It’s pretty clear that within the past year, retailers of all sizes have experienced a handful of payment challenges. A study by the “State of Retail Payments 2016” revealed that 76% of retailers felt that their top challenge within the past 12 months was EMV integration. The other two main challenges? – Chargebacks, which took the second spot at 46%, and payment security (tokenization and encryption), in third at 37%.

 

After the October 1, 2015, liability shift, retailers were strongly encouraged to integrate EMV technology within their payment solutions or be held fully responsible for any instances of card present fraud. Adding EMV can be a costly and complex task for retailers, as integration can take anywhere from a few weeks to a few months. To help secure EMV transactions, tokenization and encryption are also recommended in conjunction with EMV technology.
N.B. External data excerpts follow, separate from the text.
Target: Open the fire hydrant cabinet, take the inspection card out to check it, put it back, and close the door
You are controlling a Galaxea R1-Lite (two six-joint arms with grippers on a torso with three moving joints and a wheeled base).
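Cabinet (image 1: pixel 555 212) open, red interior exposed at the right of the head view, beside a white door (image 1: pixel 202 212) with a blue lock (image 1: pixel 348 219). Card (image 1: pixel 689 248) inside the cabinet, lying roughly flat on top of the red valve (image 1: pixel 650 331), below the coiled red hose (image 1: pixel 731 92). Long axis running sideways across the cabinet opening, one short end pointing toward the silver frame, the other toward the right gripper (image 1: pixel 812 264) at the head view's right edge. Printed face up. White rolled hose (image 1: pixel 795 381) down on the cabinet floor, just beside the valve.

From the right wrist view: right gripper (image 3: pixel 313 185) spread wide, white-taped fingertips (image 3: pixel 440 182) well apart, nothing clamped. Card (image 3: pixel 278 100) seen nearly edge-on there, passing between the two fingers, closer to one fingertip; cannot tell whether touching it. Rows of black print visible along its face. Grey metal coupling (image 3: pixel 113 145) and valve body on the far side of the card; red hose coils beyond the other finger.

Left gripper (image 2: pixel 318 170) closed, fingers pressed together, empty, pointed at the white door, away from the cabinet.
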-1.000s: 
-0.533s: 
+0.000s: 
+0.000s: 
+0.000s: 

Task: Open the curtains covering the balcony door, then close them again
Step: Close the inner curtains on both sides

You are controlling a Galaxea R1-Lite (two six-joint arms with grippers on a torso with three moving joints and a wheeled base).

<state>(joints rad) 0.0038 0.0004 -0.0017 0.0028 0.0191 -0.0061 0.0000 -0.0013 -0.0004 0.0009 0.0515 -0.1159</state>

Tokenization protects transactions by replacing payment data with a non-sensitive data consisting of numbers, letters, and symbols. Encryption safeguards the sensitive data while it is processed.

 

“EMV is important, but chip cards alone won’t do the job of making data secure, especially if they’re only chip-and-signature rather than more-secure chip-and-PIN. That’s why retailers are working hard on technology like point-to-point encryption and tokenization that will ultimately do more to achieve the goal of putting hackers out of business. And the sooner security issues can be resolved, the sooner retailers can bring innovations to the way shoppers pay for their purchases like mobile and digital wallets,” said NRF Vice President for Retail Technology, Tom Litchford.

 

In fact, by the end of 2017, 93% of retailers expect to have point-to-point encryption integrated with 61% anticipating to have multichannel tokenization added. On top of this, 86% of retailers planned to have be EMV-ready by late 2016.

 

The emergence of EMV has also caused a significant increase of chargebacks within the past year. According to one study that surveyed 250,000 merchants, chargebacks linked to card-present transactions grew 50% since October 2015.

 

Handling chargebacks can be difficult, as they require a retailer to provide evidence that the consumer was fairly charged. Chargebacks occur when a consumer disputes certain charges from their account. The bad news for retailers is if the credit card issuer finds the dispute to be a valid claim, the retailer is the one that is penalized, even though the charge had previously been approved.

 

Retailers who experience a chargeback should immediately begin the claim process. Those who delay or do nothing could end up being issued the chargeback and lose money on the product that was sold.

 

Retailers have been faced with several challenges regarding payments over the past year. EMV integration has proven to be the top concern, as the liability shift has pressured retailers to become compliant or face responsibility for instances of card present fraud. Following EMV is the rise of chargebacks, thanks in part to the arrival of EMV technology. Payment security, specifically tokenization and encryption, comes in as the final challenge as retailers continue to try and combat fraud.